Morte di Nasrallah: Hezbollah conferma la notizia. L'”Asse della Resistenza” si compatta a livello politico ma potrà fare ben poco

Di Fabrizio Scarinci

BEIRUT. Dopo alcune ore di attesa, anche i miliziani di Hezbollah avrebbero confermato la morte del loro leader Hassan Nasrallah.

Com’è facile immaginare, si tratta di un colpo molto duro per il cosiddetto “Partito di Dio”, che aveva già perso molti dei suoi uomini chiave nel corso delle ultime settimane.

Il leader di Hezbollah Hassan Nasrallah. La sua morte è stata confermata anche dai miliziani del suo movimento

Ciononostante, nel comunicare la morte del suo leader, il gruppo ha anche chiarito la propria intenzione di continuare a combattere; una dichiarazione d’intenti a cui avrebbero, peraltro, fatto seguito il lancio di almeno 90 razzi “a lungo raggio” in direzione sud (diretti non solo verso le regioni settentrionali di Israele ma anche verso Tel Aviv e la Cisgiordania) e l’attacco, mediante l’utilizzo di altri razzi, ai danni di una colonna israeliana in movimento sulle Alture del Golan.

Nelle ultime ore, inoltre, avrebbero espresso piena solidarietà nei confronti dei miliziani di Hezbollah anche gli altri membri del famigerato “Asse della Resistenza”, notoriamente costituito dalla Repubblica Islamica dell’Iran, che, nel raid di ieri avrebbe anche perso il generale dei Pasdaran responsabile delle operazioni in Siria e Libano, e dai suoi vari “proxies” regionali, tra cui i ribelli Houthi dello Yemen, Hamas e un certo numero di milizie presenti nell’area mediorientale.

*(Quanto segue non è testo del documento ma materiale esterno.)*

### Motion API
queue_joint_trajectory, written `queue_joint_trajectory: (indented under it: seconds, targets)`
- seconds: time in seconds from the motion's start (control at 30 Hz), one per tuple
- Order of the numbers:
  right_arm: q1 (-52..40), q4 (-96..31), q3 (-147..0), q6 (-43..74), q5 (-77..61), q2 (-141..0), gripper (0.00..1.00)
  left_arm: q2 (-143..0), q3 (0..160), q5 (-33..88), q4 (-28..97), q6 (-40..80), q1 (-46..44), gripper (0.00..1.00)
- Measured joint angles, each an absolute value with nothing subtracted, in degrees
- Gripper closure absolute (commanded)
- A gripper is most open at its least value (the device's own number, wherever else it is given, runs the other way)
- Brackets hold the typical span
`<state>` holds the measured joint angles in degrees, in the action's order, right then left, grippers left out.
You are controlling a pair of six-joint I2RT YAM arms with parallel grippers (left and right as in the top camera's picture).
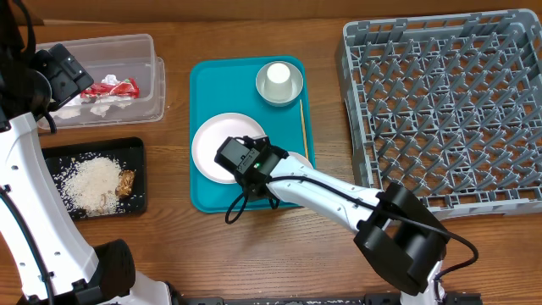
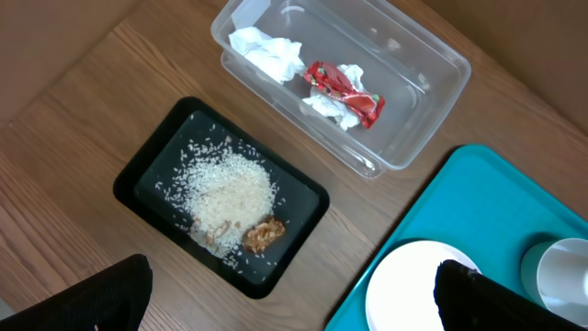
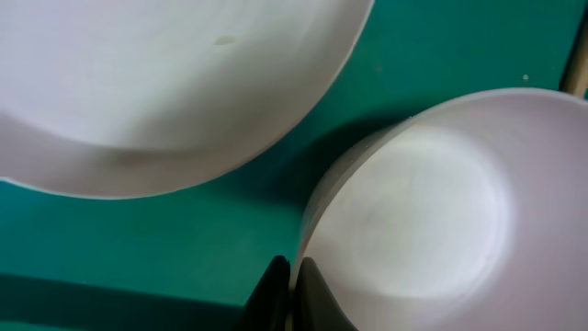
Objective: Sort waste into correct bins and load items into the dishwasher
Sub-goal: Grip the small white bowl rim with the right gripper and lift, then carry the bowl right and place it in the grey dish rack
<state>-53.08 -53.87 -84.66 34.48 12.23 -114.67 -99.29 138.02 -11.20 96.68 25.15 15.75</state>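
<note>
Wooden bench (image 1: 169,25) carries a teal tray (image 1: 203,199) at its middle, with the grey dish rack (image 1: 440,110) filling the far right corner. By the tray's right edge sits the smaller white dish (image 3: 413,211), just beside the large white plate (image 1: 216,140). The right end effector (image 3: 292,280) is clenched on that dish's rim. The left end effector (image 1: 68,76) hangs released over the clear tub (image 1: 144,51) at the far left corner, which holds the wrapper (image 2: 344,92) and napkin (image 2: 266,51). Rice crumbs (image 2: 230,188) and the brown snack piece (image 2: 264,233) lie in the black tray (image 1: 135,152) by the left edge.
</note>
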Motion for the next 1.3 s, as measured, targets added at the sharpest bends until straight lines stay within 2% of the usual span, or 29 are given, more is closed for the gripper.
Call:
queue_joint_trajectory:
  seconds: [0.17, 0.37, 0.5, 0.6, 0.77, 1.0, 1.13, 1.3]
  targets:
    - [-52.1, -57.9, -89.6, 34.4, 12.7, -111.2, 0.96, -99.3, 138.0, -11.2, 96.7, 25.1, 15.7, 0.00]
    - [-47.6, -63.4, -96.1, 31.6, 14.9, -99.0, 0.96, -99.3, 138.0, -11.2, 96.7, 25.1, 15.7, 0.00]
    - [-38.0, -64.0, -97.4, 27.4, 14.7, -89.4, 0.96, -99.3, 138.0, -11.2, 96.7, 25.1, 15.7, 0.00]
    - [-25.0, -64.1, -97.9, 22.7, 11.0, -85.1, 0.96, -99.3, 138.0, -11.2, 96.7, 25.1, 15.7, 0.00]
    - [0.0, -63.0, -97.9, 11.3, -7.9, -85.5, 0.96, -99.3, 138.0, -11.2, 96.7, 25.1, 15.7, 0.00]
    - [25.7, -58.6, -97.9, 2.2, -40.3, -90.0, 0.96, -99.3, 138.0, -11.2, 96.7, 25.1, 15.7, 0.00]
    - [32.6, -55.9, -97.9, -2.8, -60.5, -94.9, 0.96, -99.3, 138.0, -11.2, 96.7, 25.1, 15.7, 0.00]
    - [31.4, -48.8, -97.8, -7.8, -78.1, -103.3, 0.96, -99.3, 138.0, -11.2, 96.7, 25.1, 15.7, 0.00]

I vertici iraniani, in particolare, si sarebbero perfino spinti a dichiarare di voler inviare truppe in Libano allo scopo di supportare il proprio alleato, anche se, a dire il vero, con i cieli controllati dall’aeronautica israeliana, una simile operazione potrebbe risultare decisamente complicata, non solo da porre in essere ma anche da gestire nel corso del tempo.

L’Ayatollah Ali Khamenei. Guida Suprema della Repubblica Islamica dell’Iran

Dal canto loro, i ribelli Houthi dello Yemen avrebbero lanciato contro il territorio israeliano un altro dei loro missili balistici, che sarebbe, tuttavia, stato intercettato prima di raggiungere lo spazio aereo dello Stato Ebraico.

Alla luce di questi fatti, nonché di un’Hamas ridotta nelle condizioni in cui è ridotta, si potrebbe benissimo concludere che, almeno sul piano “convenzionale”, il sistema di alleanze facenti capo a Teheran abbia ben poche opzioni oltre a quella di ingoiare anche questo rospo e fornire qualche simbolica forma di supporto.

Altre condanne all’indirizzo di Tel Aviv sarebbero, poi, arrivate da parte del Cremlino, che, come noto, considera di primaria importanza il mantenimento della sua partnership con Teheran, e da parte del governo Ankara, da tempo particolarmente ostile confronti di Israele soprattutto allo scopo di consolidare la propria influenza politica in Medio Oriente.

Piuttosto preoccupato anche il governo cinese, che, per bocca del suo ministro degli Esteri, Wang Yi, ha sostenuto la necessità di arrivare quanto prima ad un cessate il fuoco.

Reazioni, tutto sommato, positive si sarebbero invece avute a Washington, anche se, stando a quanto si è avuto modo di apprendere, l’Amministrazione Biden sarebbe, più che altro, preoccupata dall’eventualità di un’ulteriore inasprimento del conflitto in corso (cosa che comunque non dovrebbe limitare l’elargizione degli aiuti a Tel Aviv).

Quanto al nostro Paese, invece, al momento la principale preoccupazione sembrerebbe rimanere quella inerente la sicurezza dei circa 1.200 militari dislocati al confine tra Israele e il territorio controllato da Hezbollah nell’ambito della missione di pace UNIFIL.

Una preoccupazione che ha già spinto il governo, e, in particolar modo il ministro degli Esteri Antonio Tajani, a chiedere a Israele precise rassicurazioni.